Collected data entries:

□ □ □ □ □ □ □

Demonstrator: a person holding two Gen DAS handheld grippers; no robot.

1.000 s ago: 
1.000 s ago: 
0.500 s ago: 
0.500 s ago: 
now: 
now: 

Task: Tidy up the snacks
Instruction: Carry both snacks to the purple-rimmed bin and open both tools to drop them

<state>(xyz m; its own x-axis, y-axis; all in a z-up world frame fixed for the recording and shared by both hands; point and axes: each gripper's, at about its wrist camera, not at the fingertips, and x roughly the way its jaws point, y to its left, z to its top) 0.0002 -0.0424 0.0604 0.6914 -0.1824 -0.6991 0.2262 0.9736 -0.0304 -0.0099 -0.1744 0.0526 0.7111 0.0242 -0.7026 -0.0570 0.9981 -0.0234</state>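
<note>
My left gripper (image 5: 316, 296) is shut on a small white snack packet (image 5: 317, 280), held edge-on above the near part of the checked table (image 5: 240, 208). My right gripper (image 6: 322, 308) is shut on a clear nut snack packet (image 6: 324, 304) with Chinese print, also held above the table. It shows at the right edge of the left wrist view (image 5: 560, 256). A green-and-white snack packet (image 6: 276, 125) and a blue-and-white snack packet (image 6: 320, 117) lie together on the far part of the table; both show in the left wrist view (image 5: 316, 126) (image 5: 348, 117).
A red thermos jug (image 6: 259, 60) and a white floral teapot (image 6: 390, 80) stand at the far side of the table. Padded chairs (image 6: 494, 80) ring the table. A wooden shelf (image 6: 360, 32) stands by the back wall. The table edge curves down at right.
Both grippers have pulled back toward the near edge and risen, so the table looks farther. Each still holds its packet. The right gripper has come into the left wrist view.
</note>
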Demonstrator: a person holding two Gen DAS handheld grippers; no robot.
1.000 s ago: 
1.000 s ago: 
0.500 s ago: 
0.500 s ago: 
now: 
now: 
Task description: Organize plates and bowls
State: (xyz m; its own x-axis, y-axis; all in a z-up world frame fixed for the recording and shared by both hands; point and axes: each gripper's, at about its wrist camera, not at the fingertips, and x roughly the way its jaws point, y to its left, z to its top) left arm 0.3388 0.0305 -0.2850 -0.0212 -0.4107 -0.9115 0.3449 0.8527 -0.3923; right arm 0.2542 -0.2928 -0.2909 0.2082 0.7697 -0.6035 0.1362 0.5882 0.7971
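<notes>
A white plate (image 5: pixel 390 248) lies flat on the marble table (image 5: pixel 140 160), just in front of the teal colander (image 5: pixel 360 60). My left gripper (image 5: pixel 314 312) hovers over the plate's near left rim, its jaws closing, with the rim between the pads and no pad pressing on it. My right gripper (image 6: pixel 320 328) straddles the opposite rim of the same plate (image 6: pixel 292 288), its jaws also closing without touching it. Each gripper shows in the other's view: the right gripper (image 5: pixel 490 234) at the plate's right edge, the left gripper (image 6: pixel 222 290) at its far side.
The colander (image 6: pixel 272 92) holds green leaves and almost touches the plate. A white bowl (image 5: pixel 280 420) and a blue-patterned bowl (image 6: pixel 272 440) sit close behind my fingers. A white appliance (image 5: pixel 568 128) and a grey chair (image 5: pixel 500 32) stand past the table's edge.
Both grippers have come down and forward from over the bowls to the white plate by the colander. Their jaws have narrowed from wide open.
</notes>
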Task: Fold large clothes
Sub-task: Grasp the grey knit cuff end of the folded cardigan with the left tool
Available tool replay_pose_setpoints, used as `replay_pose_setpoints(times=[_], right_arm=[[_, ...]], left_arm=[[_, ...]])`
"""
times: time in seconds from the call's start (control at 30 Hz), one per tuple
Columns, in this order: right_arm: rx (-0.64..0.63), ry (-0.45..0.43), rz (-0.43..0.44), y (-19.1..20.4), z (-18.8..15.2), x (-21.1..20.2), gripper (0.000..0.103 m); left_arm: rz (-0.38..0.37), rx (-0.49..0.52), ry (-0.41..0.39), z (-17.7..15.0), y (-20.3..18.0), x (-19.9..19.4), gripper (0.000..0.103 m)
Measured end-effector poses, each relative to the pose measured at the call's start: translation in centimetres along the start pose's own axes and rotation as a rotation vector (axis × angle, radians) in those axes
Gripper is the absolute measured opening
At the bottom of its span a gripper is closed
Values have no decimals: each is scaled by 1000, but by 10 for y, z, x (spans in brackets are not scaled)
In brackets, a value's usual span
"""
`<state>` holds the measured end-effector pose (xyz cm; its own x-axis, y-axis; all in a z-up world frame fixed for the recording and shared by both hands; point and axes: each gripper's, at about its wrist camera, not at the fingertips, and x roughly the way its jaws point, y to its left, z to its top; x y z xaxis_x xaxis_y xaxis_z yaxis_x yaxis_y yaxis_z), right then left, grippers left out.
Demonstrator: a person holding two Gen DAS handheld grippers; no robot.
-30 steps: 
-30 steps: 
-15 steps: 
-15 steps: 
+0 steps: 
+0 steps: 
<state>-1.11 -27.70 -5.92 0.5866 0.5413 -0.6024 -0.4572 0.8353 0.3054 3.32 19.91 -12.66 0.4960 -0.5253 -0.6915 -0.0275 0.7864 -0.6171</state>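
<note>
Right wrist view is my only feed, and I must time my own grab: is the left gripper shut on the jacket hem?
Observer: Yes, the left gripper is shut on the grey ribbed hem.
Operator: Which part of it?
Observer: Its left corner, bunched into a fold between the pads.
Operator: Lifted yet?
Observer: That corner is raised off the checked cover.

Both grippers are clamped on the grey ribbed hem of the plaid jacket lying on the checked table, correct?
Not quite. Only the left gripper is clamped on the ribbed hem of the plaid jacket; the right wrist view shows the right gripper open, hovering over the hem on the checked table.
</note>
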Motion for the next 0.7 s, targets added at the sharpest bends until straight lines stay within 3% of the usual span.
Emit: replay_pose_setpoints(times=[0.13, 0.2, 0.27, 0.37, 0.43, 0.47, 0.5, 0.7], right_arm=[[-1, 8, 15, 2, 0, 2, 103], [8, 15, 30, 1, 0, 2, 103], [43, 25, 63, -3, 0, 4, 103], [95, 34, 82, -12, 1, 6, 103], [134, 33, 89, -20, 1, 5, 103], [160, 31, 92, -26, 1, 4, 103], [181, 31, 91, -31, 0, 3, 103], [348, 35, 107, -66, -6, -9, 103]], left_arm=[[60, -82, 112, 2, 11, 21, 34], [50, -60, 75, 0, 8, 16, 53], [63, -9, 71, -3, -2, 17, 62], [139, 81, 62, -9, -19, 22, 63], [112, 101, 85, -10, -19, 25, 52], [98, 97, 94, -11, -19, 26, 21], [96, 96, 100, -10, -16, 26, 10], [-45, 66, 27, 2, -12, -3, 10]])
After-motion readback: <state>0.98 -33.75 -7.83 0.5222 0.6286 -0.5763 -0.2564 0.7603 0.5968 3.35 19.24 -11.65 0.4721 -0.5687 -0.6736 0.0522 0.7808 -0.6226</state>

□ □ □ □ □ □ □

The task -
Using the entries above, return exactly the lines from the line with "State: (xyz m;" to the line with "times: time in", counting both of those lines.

Solution below -
State: (xyz m; its own x-axis, y-axis; all in a z-up world frame fixed for the recording and shared by both hands; point and axes: each gripper's, at about its wrist camera, not at the fingertips, and x roughly the way its jaws point, y to its left, z to its top) left arm 0.3388 0.0305 -0.2850 -0.0212 -0.4107 -0.9115 0.3449 0.8527 -0.3923; right arm 0.2542 -0.2928 -0.2909 0.2082 0.7697 -0.6035 0.1362 0.5882 0.7971
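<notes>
A white plate (image 5: pixel 390 248) lies flat on the marble table (image 5: pixel 140 160), just in front of the teal colander (image 5: pixel 360 60). My left gripper (image 5: pixel 314 312) hovers over the plate's near left rim, its jaws closing, with the rim between the pads and no pad pressing on it. My right gripper (image 6: pixel 320 328) straddles the opposite rim of the same plate (image 6: pixel 292 288), its jaws also closing without touching it. Each gripper shows in the other's view: the right gripper (image 5: pixel 490 234) at the plate's right edge, the left gripper (image 6: pixel 222 290) at its far side.
The colander (image 6: pixel 272 92) holds green leaves and almost touches the plate. A white bowl (image 5: pixel 280 420) and a blue-patterned bowl (image 6: pixel 272 440) sit close behind my fingers. A white appliance (image 5: pixel 568 128) and a grey chair (image 5: pixel 500 32) stand past the table's edge.
Both grippers have come down and forward from over the bowls to the white plate by the colander. Their jaws have narrowed from wide open.
</notes>
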Task: Fold large clothes
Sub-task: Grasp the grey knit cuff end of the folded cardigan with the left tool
Available tool replay_pose_setpoints, used as `replay_pose_setpoints(times=[_], right_arm=[[_, ...]], left_arm=[[_, ...]])`
"""
times: time in seconds from the call's start (control at 30 Hz), one per tuple

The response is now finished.